No dia 23 de junho, foi publicada a Lei n.º 29/2026, aprovada pela Assembleia da República, que cria o contrato de aproveitamento energético renovável e modifica artigos do Decreto-Lei n.º 15/2022. Esta é a sexta alteração ao diploma, mas não apresenta exposição de motivos nem consulta pública. A nova figura jurídica, cuja obrigatoriedade não é clara, pode travar modelos de negócio de autoconsumo e comunidades de energia renovável que já funcionavam bem, gerando mais dúvidas do que certezas.

Menos de uma semana depois, em 29 de junho, foi publicado o Decreto-Lei n.º 130/2026, aprovado pelo Governo, que altera novamente o Decreto-Lei n.º 15/2022. Este decreto-lei é mais extenso, inclui exposição de motivos, ouviu entidades como ERSE, REN e E-Redes, e foi submetido a consulta pública.
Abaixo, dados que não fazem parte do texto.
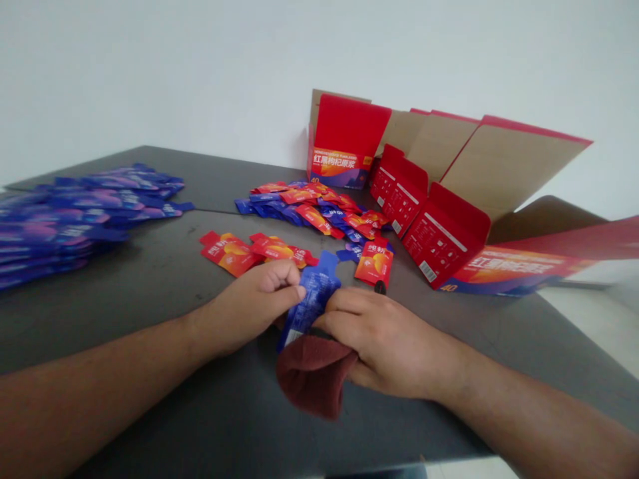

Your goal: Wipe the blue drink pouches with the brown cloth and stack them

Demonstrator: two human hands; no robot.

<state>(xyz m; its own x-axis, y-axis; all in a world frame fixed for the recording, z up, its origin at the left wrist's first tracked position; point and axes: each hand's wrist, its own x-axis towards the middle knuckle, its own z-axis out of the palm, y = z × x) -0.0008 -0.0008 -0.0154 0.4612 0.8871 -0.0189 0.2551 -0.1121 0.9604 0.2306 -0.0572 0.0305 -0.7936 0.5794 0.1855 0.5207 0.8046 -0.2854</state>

No entanto, o texto do decreto-lei afirma que procede à sexta alteração — ignorando a Lei n.º 29/2026 —, o que sugere uma desarticulação normativa.

Ambos os diplomas foram promulgados pelo Presidente da República no mesmo dia, 5 de junho, sem que houvesse coordenação entre eles. Esta sobreposição legislativa cria incerteza para investidores, que dependem de regras claras para desenvolver projetos de energia renovável em Portugal.

É urgente uma clarificação que consolide e articule estas alterações, evitando comprometer o desenvolvimento do setor elétrico.